TASK ITEM =
From the data below, return the exact lines starting at the line containing "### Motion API" and ending at the line containing "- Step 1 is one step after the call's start", both included, and nothing else.

------------------------

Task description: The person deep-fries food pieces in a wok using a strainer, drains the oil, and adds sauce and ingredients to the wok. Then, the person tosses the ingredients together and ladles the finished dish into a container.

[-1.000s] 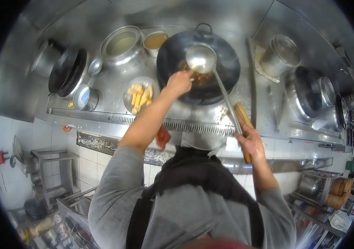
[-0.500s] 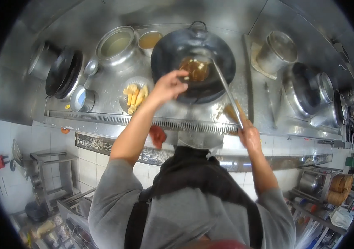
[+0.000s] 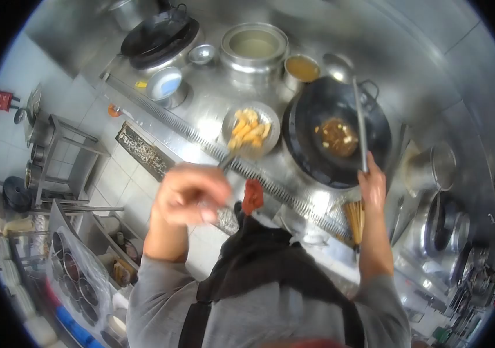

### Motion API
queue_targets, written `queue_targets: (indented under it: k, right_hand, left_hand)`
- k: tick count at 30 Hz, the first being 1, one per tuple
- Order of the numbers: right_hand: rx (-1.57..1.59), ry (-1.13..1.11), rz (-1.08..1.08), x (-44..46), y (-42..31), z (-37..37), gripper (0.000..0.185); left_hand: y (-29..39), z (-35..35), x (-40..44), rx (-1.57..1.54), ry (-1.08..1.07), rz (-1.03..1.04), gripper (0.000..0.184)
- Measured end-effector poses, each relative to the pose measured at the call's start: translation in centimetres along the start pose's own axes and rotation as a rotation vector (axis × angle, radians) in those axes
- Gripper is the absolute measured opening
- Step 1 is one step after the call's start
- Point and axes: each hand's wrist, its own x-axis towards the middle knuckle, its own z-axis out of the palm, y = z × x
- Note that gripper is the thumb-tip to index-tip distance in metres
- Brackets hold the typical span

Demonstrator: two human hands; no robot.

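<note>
My right hand (image 3: 372, 181) grips the handle of a long metal ladle (image 3: 361, 116). The ladle's bowl is past the far rim of the black wok (image 3: 311, 156), near the pot of amber liquid (image 3: 302, 68). Brown sauce with pale pieces (image 3: 339, 138) lies in the wok. My left hand (image 3: 192, 194) is raised close to the camera, left of the wok, its fingers curled and blurred; whether anything is between them is hidden. Beyond it a perforated metal dish (image 3: 230, 120) holds yellow-orange pieces (image 3: 250, 130).
A large steel pot (image 3: 254, 49) with pale liquid stands at the back. At left are a metal pot (image 3: 166, 87) and a second black wok (image 3: 157, 37). Wooden sticks (image 3: 354, 220) lie by the counter's front edge. A red cloth (image 3: 253, 197) hangs there.
The view has turned left. My left hand has drawn back from the wok toward the body. The ladle's bowl has lifted from inside the wok to past its far rim.
</note>
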Motion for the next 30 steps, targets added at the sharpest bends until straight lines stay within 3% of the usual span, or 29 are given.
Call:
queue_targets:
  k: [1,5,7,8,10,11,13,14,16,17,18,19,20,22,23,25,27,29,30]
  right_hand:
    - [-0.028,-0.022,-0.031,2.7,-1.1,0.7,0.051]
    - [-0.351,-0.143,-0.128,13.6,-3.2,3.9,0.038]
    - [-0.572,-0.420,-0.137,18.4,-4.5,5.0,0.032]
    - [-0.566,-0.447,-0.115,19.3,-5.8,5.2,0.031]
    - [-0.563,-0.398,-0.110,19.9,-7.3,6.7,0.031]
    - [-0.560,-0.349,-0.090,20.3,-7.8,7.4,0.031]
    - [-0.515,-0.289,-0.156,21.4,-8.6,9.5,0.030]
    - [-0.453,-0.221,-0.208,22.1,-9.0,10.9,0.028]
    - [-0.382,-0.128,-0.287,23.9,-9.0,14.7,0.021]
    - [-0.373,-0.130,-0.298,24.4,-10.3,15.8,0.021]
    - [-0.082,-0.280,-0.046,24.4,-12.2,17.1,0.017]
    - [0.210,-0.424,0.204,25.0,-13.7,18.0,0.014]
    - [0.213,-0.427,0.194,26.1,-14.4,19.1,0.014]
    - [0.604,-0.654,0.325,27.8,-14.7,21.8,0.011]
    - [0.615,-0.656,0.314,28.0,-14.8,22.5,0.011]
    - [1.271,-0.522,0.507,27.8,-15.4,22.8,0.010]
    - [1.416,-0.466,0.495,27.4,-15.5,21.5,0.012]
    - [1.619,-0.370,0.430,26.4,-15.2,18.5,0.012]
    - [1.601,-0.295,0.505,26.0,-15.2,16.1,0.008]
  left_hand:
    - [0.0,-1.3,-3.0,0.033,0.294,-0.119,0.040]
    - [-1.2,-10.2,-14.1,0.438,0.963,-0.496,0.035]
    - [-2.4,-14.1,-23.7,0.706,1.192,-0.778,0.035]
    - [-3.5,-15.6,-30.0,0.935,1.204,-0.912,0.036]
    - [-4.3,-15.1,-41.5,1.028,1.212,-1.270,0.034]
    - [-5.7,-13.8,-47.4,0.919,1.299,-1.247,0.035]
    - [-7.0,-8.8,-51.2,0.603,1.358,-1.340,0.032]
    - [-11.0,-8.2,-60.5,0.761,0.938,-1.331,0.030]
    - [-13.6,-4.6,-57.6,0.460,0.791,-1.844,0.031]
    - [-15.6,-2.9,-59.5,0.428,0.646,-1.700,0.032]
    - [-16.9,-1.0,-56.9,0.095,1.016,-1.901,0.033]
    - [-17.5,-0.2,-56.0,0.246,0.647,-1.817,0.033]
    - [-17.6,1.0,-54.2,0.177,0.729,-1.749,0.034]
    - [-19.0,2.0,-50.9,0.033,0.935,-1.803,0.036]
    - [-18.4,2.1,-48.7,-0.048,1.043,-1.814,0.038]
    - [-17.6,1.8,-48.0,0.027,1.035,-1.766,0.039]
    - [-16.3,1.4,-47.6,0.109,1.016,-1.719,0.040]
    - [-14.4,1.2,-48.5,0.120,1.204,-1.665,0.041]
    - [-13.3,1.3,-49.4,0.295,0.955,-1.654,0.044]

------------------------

WRITTEN RESPONSE =
### Motion API
queue_targets, written `queue_targets: (indented under it: k, right_hand, left_hand)`
- k: tick count at 30 Hz, the first being 1, one per tuple
- Order of the numbers: right_hand: rx (-1.57..1.59), ry (-1.13..1.11), rz (-1.08..1.08), x (-44..46), y (-42..31), z (-37..37), gripper (0.000..0.185); left_hand: y (-29..39), z (-35..35), x (-40..44), rx (-1.57..1.54), ry (-1.08..1.07), rz (-1.03..1.04), gripper (0.000..0.184)
- Measured end-effector poses, each relative to the pose measured at the call's start: translation in centimetres along the start pose's own axes and rotation as a rotation vector (axis × angle, radians) in those axes
- Gripper is the absolute measured opening
- Step 1 is one step after the call's start

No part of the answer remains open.